Not just a football fan
Mora, 37, was a social leader as well as a football supporter. He was self-educated and, despite not receiving formal training, was a highly respected communications advisor to grassroots activist groups pushing for equality in Chile.
A source close to Jorge, who wishes to remain anonymous for fear of reprisal, told The Canary:
The killing of Jorge happened within the context of a policy of systematic repression in Chile designed to cause terror and silence dissidence, to stop the development of demands for social and economic justice. His killing is significant not just within the sporting dimension, but the socio-political one too.
Another day, another life cut short.
Jorge ‘El Neco’ Mora, 37, was brutally run down by a police truck outside the stadium following Colo Colo’s win last night.
How many more deaths will there be before the Carabineros accept that they must change?
— John Bartlett (@jwbartlett92) January 29, 2020
Historical repression
The systemic repression of football fans has its roots in a law called the ‘safe stadium law’ (Ley Estadio Seguro). It was implemented during current president Sebastián Piñera’s first presidency in 2011. It granted police further powers of arrest and vigilance over football supporters.
Flags, drums, and political expression is prohibited, in effect outlawing freedom of expression. And clubs that fail to rein in their fans can face heavy sanctions. Fans, meanwhile, can face bans and even prison.
Killing with impunity
Mora’s case is one of over 30 killings at the hands of Chilean special forces since social unrest began. Protests surrounding his death were also heavily repressed by armed police, who fired a gas canister directly at the head of a mourner, 24-year-old Ariel Moreno. He died from his injuries soon after. To date, the Chilean police are facing 30 lawsuits and have arrested over 10,000 people in connection with the social uprising.

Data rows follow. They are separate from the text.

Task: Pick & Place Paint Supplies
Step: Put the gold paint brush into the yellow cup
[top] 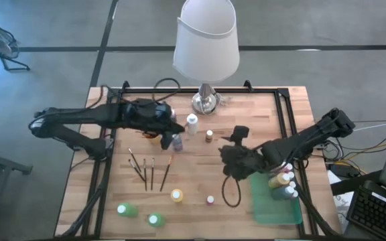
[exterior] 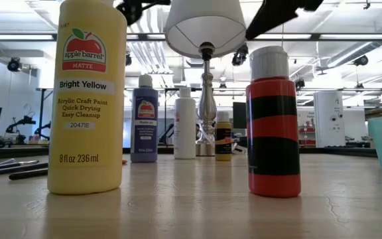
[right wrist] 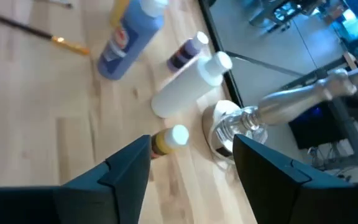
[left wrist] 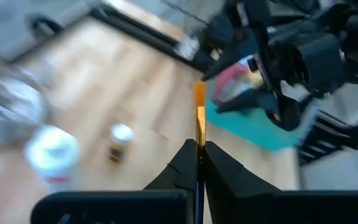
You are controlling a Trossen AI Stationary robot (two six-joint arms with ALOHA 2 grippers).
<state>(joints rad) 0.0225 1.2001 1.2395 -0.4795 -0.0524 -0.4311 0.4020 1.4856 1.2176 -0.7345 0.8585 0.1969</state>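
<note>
Two grippers are sharing the work: the left gripper (left wrist: 199, 155) is pinching a thin paintbrush (left wrist: 199, 118) between closed fingers, bristles forward, probably for carrying toward the green tray (top: 273, 207), where several paint bottles (top: 281, 181) are already lying. Beside that tray, the right gripper (right wrist: 191, 158) is hanging with fingers apart, holding nothing. Only the left wrist view is showing the gripped brush, while the high view is showing four loose brushes (top: 146, 171) lying on the table (top: 193, 174).
</note>
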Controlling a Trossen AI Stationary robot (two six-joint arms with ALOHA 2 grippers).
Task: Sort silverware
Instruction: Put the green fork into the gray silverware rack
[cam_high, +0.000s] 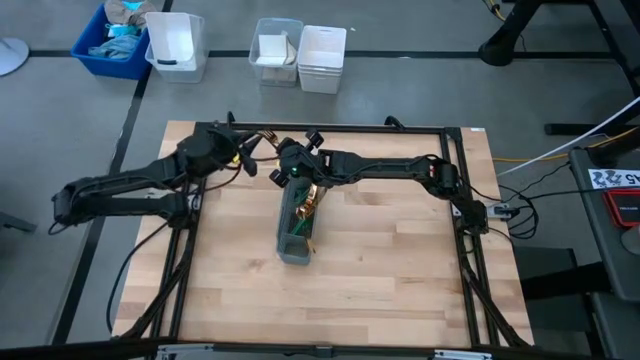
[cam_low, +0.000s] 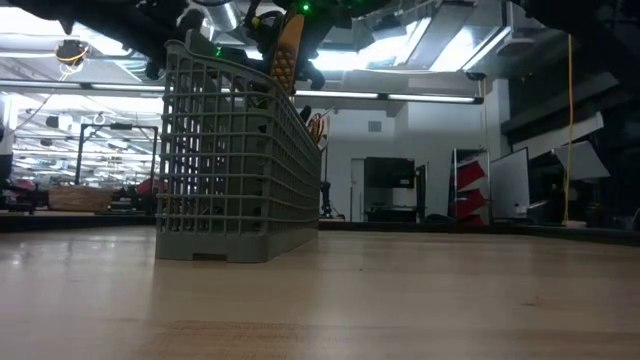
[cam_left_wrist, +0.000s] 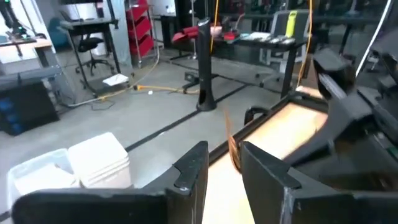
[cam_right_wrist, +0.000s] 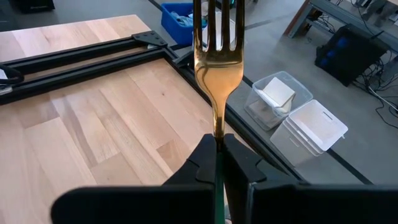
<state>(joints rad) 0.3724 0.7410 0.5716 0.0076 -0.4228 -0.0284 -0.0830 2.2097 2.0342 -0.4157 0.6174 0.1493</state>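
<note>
Fork (cam_right_wrist: 219, 59) pinched by its handle in right gripper (cam_right_wrist: 219, 155), tines pointing away, above twelve o'clock end of grey caddy (cam_high: 294, 238) at table (cam_high: 400, 270) centre. Left gripper (cam_left_wrist: 221, 171) at eleven o'clock, partly parted, holding nothing discernible.

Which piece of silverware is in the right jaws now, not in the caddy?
The gold fork, tines pointing away, its slim handle pinched in the right gripper. The other silverware lies in the grey mesh caddy.

I count one grey caddy (cam_high: 296, 236), one gold fork (cam_right_wrist: 217, 59) clearly visible, two arms, two white bins (cam_high: 322, 58), one blue bin (cam_high: 112, 42). Cutlery inside caddy uncountable.
</note>
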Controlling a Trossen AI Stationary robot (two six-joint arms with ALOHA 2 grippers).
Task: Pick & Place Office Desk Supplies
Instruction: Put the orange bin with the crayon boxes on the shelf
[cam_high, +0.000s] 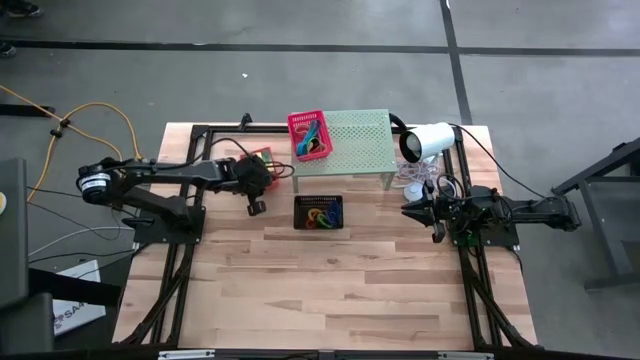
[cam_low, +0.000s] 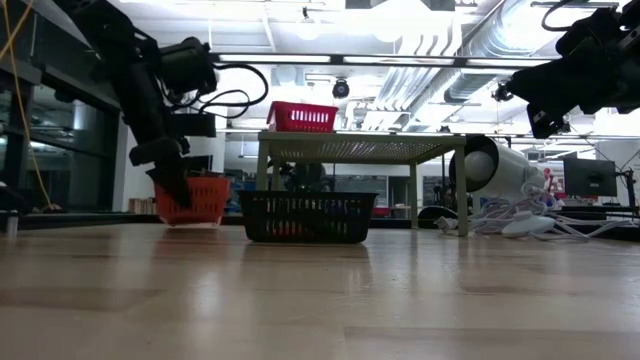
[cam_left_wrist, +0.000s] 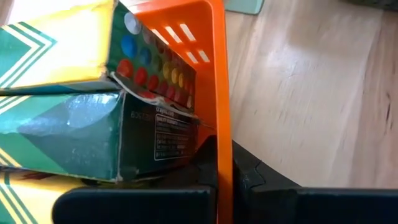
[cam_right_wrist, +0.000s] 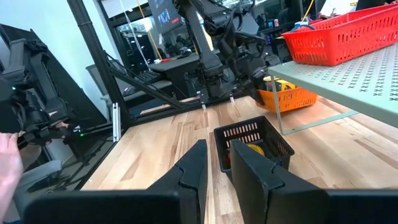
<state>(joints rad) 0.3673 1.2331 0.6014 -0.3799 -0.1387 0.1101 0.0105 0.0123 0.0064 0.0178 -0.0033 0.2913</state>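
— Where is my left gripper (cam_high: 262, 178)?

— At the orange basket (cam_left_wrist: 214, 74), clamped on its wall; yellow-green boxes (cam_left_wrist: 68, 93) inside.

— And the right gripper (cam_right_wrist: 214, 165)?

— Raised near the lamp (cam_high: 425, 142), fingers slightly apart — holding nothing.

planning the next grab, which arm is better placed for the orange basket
Left. Its gripper already straddles the orange basket wall beside the crayon boxes. The right gripper hangs across the table, open.

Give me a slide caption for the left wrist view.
Left gripper straddling the orange basket wall beside yellow-and-green boxes.
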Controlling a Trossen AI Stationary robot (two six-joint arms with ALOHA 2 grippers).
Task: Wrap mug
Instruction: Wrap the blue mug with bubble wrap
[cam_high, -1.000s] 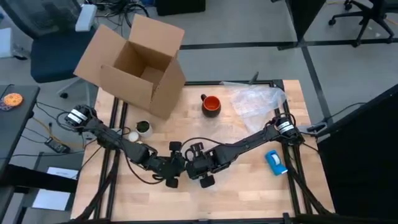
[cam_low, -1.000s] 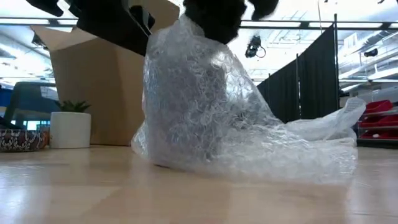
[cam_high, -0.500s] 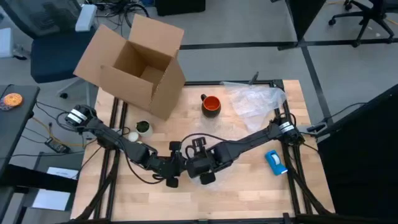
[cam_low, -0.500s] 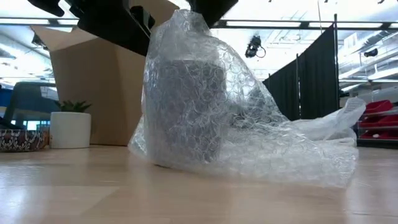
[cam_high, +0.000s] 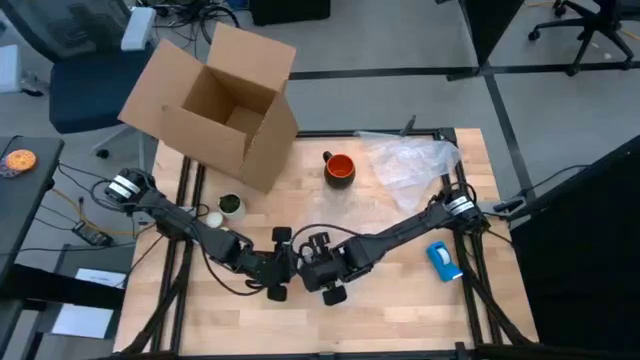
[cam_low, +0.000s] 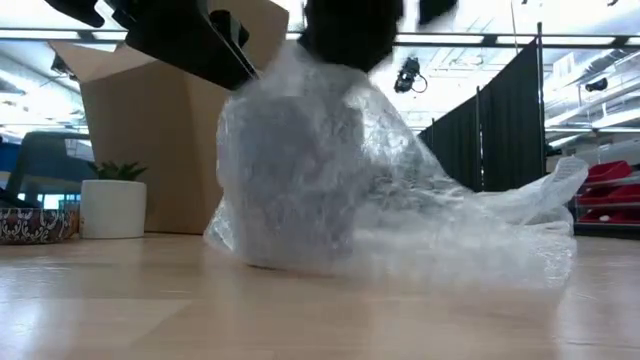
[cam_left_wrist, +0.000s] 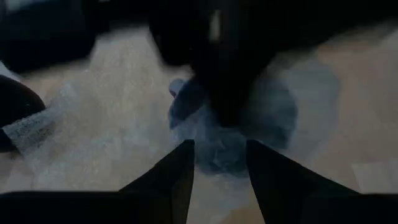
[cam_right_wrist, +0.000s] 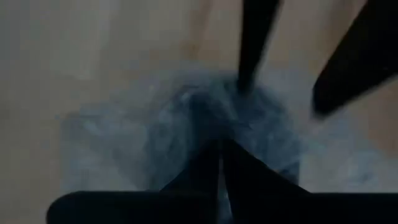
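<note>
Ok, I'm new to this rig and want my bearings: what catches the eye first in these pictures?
The bubble-wrap bundle filling the low view, something dark inside, pinched at its top by the right end effector, with the left end effector beside it. Then the bare orange mug farther back, and the open cardboard box at the far left corner.

Mug (cam_high: 340, 168) near the back middle of the table (cam_high: 400, 300). Left of the mug and further back, over the table corner: open cardboard box (cam_high: 215, 105). Just right of the mug: loose bubble wrap sheet (cam_high: 412, 160). Left of the mug and nearer the front: small pot (cam_high: 231, 206). Right of the mug, toward the front edge: tape roll (cam_high: 443, 260). In front of the mug, side by side: left gripper (cam_high: 280, 268) and right gripper (cam_high: 324, 270), above a wrapped bundle (cam_low: 300, 180) on the table.
</note>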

Our source in Chile told The Canary:
Jorge’s friends and families are combining forces to demand justice for him. We believe that the perpetrator should provide just compensation for the crime committed. The judge involved in this case, Andrea Acevedo, has been partial when dealing with those engaged in the struggle for a more just Chile. As far as we are concerned, Jorge was killed twice over: once by the killer and secondly by the judge who reduced his character to a simple football fan in order to justify the actions of the police.
Observers from Human Rights Watch, the United Nations, and Amnesty International have concluded that Chile’s special forces have systematically spread terror in the wider population.